Finding Common Ground for Rare Diseases
Earlier this month, a team of researchers from Louisiana State University (LSU) announced the development of a supercomputer model designed to identify existing medicines that can be repurposed to treat rare diseases. This method of “teaching old drugs new tricks” has already led to promising treatments for breast cancer, leukemia, and many other disorders, but has until now relied on scientists discovering a medication’s secondary use by chance.
This breakthrough promises not only to save time and money but also to provide patients with a broader arsenal of treatments. While waiting for the LSU computer model to bear fruit, however, more effort is needed to expand access to already proven treatments for rare diseases.
The forgotten many
Many of these “orphan diseases” affect so few people that researching cures for them is not economically viable, and while some governments have created incentives for their development, they remain few and far between.
Unfortunately, recent history has shown that identifying a viable treatment for rare conditions is only half the battle—even those patients lucky enough to have an effective medicine for their disease often find their access to treatment restricted, with governments and insurers refusing to foot the bill or imposing arbitrary conditions on coverage.
Just out of reach
Knowing that a treatment exists but being unable to access it is particularly devastating for parents of young patients, who make up approximately half of all those diagnosed with rare diseases and 30% of whom will not live to see their fifth birthday. Canadian mother Jessica Madgett underscored the particular pain of watching her daughter get weaker by the day while knowing which medicine could halt her child’s decline.
Madgett’s daughter has spinal muscular atrophy (SMA), a genetic disease which attacks motor neurons in the spinal cord and leads to paralysis and death. For years, doctors could only offer SMA patients palliative care, until the “miracle drug” Spinraza came along. Spinraza delays—and may even reverse—the disease’s progression. The drug was given the green light by Health Canada in June 2017, but barriers still block children like Madgett’s daughter from accessing it.
The Canadian Agency for Drugs and Technologies in Health (CADTH) ruled in December that the drug would only be rolled out to those afflicted with Type 1 SMA who were diagnosed before the age of seven months. So far, Canadian provincial governments have followed the CADTH’s recommendation, failing to put patients’ interests before pecuniary concerns and leaving many SMA patients who do not meet these stringent requirements, such as four-year-old Natalie Essex, whose mother credits Spinraza therapy for her newfound ability to stand with the help of a walker, stranded in limbo.
A widespread problem
Canada isn’t the only place where patients are unable to access the treatment they desperately need. Despite being approved by the EU in June 2017, access to Spinraza is still restricted in some of its member states, where countries like the UK only recently began the process of evaluating whether to approve the drug.
Thanks to the NHS’s budgetary constraints, rare disease patients in the UK are extremely familiar with these uphill battles to receive the treatments they need. Two sisters suffering from Tumor-necrosis-factor Receptor Associated Periodic Syndrome (TRAPS) face near-constant outbreaks of debilitating muscular and abdominal pain, as well as the eventuality of renal failure and life on dialysis, yet were denied treatment by the NHS.
In another example, an autistic boy diagnosed with phenylketonuria (PKU) was denied access to Kuvan, a drug which enables his body to better digest protein. His parents have taken the NHS to court in an attempt to overturn the decision.

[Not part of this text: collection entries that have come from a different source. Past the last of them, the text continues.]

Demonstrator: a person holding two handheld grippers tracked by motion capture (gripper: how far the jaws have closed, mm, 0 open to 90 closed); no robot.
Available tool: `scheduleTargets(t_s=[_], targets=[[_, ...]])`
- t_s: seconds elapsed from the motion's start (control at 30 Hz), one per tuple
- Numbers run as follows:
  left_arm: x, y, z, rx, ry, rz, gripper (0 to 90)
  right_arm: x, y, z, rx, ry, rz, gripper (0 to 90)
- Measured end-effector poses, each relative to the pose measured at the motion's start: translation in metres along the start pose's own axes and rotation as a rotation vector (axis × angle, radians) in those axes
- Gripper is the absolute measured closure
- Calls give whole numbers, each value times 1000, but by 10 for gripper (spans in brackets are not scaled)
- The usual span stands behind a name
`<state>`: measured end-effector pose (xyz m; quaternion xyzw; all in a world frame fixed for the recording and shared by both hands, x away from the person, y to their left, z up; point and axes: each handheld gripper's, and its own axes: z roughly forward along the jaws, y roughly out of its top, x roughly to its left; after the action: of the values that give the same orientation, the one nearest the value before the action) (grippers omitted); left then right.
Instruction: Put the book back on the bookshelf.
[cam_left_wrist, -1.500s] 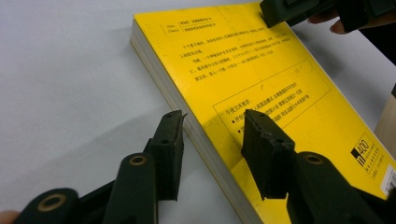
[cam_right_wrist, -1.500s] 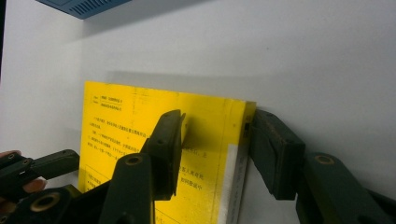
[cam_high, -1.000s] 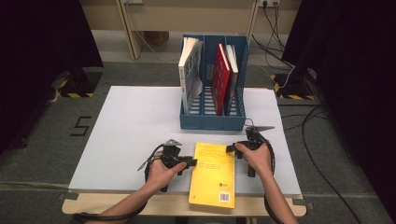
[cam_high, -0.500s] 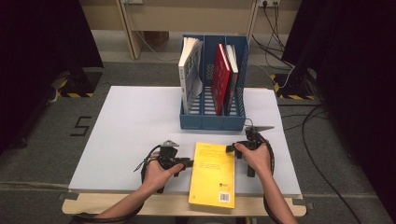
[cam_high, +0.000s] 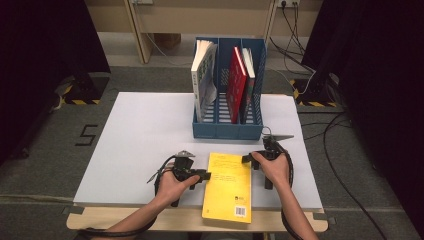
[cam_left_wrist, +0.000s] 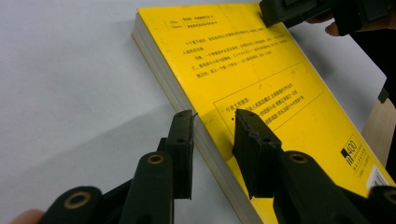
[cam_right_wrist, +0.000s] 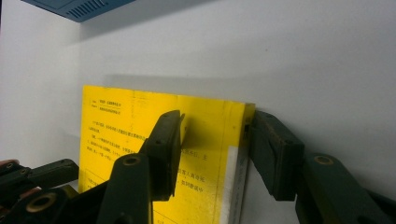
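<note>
High view: a blue file rack (cam_high: 229, 131) stands at the far middle of the white worktop (cam_high: 140, 135), just beyond the yellow book (cam_high: 227, 186), and nothing lies between the two. The rack's left slot holds a pale book (cam_high: 202, 80) leaning slightly; a red book (cam_high: 236, 82) and a thinner one beside it stand in the slots to the right. Cables trail over the grey floor to the right of the worktop. The yellow book lies flat, back cover up, at the near edge of the worktop, its near end reaching out over the wooden rim. Both forearms come in from the bottom, one on each side of the book. The left hand-held gripper (cam_high: 202, 176) points rightward at the book's left long edge; in the left gripper view its jaws stand partly apart, straddling the page edge, one over the cover (cam_left_wrist: 261, 79) and one beside the pages, and whether the pads press I cannot tell. The right hand-held gripper (cam_high: 248, 159) points leftward at the book's far right corner; in the right gripper view its jaws gape wide around that corner (cam_right_wrist: 233, 116), one over the cover, the other at the outer side, seemingly touching.
</note>
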<state>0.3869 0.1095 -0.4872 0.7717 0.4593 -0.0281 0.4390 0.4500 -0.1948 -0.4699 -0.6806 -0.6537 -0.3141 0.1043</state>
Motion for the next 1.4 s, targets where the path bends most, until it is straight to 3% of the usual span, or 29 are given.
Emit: scheduleTargets(t_s=[0.43, 0.63, 0.73, 0.8, 0.93, 1.13, 1.4], targets=[[1, -1, 2, 2, -9, 34, 710, -1, 3, 0, 25, 11, 5, 542], [1, 0, 2, 6, -11, 40, 712, 2, 4, 2, 8, -1, -5, 568], [2, 0, 2, 5, -13, 42, 712, 0, 3, 2, 0, 1, 10, 596], [2, 0, 2, 3, -14, 42, 712, -5, 4, 2, 7, 35, 46, 624], [2, 1, 2, 9, -16, 40, 712, -7, 4, 1, 10, 45, 57, 646], [3, 0, 1, 9, -14, 41, 711, -2, 6, -5, -1, 46, 29, 673], [5, -1, -1, 4, -14, 41, 711, 11, 7, -18, -46, 89, -24, 692]])
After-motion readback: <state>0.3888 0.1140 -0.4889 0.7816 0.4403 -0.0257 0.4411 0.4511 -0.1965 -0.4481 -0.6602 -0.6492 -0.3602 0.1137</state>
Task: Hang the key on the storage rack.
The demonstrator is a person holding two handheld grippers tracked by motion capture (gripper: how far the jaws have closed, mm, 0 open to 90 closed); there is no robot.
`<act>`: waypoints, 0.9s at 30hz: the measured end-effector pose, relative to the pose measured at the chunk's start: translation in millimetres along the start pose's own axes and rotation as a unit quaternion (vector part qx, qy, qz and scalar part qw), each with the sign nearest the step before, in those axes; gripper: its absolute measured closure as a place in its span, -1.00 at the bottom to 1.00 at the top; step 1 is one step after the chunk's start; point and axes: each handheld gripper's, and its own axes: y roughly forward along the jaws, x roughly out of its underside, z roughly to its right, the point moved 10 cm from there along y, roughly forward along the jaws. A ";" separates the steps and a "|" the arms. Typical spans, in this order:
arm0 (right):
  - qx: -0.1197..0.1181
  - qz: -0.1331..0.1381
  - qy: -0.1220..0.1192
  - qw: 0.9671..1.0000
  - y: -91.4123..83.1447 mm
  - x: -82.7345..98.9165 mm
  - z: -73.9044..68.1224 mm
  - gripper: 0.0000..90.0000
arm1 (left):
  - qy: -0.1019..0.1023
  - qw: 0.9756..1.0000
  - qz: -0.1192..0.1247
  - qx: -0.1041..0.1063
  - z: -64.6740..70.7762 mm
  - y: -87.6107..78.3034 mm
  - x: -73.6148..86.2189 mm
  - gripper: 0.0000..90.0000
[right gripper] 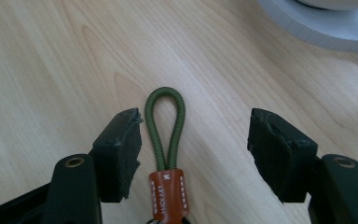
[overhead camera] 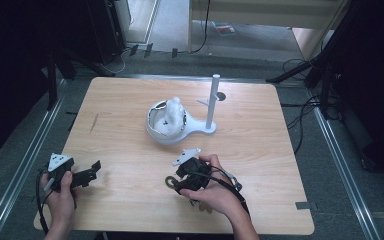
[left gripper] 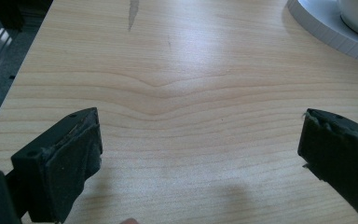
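A green cord loop with brown leather tab [right gripper: 165, 140] is straddled by the unclenched right gripper [right gripper: 193, 144]; closing is called for next.

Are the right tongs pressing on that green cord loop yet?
Apart. The right gripper view shows the green cord loop lying between the open right tongs, with bare table showing between the cord and each pad.

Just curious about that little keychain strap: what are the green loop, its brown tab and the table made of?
The green cord loop looks like braided fabric, matte and ribbed. The brown tab seems stitched leather with a slight sheen. The table shows pale wood grain, possibly laminate.
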 end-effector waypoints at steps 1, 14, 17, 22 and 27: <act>-0.006 -0.003 -0.004 1.000 -0.3 0.9 -2.7 -0.19 | 0.000 1.000 0.000 0.000 -0.1 0.0 0.0 -0.99; -0.031 -0.055 -0.029 0.998 1.0 17.6 -14.4 -0.03 | 0.000 1.000 0.000 0.000 -0.2 0.0 0.0 -0.99; -0.038 -0.077 -0.034 0.996 1.7 24.4 -17.9 0.04 | 0.000 1.000 0.000 0.000 -0.1 0.0 0.0 -0.99; -0.044 -0.107 -0.044 0.992 5.7 34.2 -21.5 0.12 | 0.001 1.000 0.000 0.000 -0.1 -0.1 0.1 -0.99; -0.045 -0.126 -0.052 0.990 10.3 41.7 -21.7 0.16 | 0.000 1.000 0.000 0.000 0.0 -0.1 0.0 -0.99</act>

Meanwhile, in the U.S., some parents are still having to badger hospitals to carry the drug. One American mother, for example, was forced to write to Columbia University Medical Center’s medical board every day for months before her son was given his first injection of Spinraza.
Private insurers no better than public
Withholding treatment from sufferers of rare diseases is not just a decision taken by cash-strapped public health services, however. In the States, private insurers are balking at funding Exondys 51, a drug aimed at alleviating the effects of Duchenne muscular dystrophy, a condition which often kills its victims before their 30th birthday. Despite Exondys 51’s promising results in trials, many insurance companies won’t pay for the drug, or tie reimbursement to criteria patients see as unfair—whether the patient can walk a certain distance in six minutes, for example.
This isn’t the only example of insurers granting access to medication based on seemingly arbitrary or excessive conditions. Patients with primary immunodeficiency diseases risk finding their treatment plans interrupted or abruptly stopped if they do not comply with continual bloodwork assessments. In one case, a college student’s insurer cut off the medication with which he had been controlling his condition for three years, suggesting that he needed new lab work to demonstrate that he still needed the medicine. While appealing the decision, the patient developed pneumonia and a collapsed lung.
Prioritizing people above profit
The student’s plight underlines the potentially devastating human consequences of governments’ and insurers’ scrimping. As Rosa Cavallero, the Canadian mother of a 17-year-old son with SMA, said: “There are some things in life you don’t put a price tag on and life is one of them.”
Hopefully, the computer model proposed by the LSU scientists will eventually lead to a cheaper, greater variety of treatments for rare disease sufferers. In the meantime, it’s imperative that patients lucky enough to have an effective treatment for their condition available are able to take full advantage of it.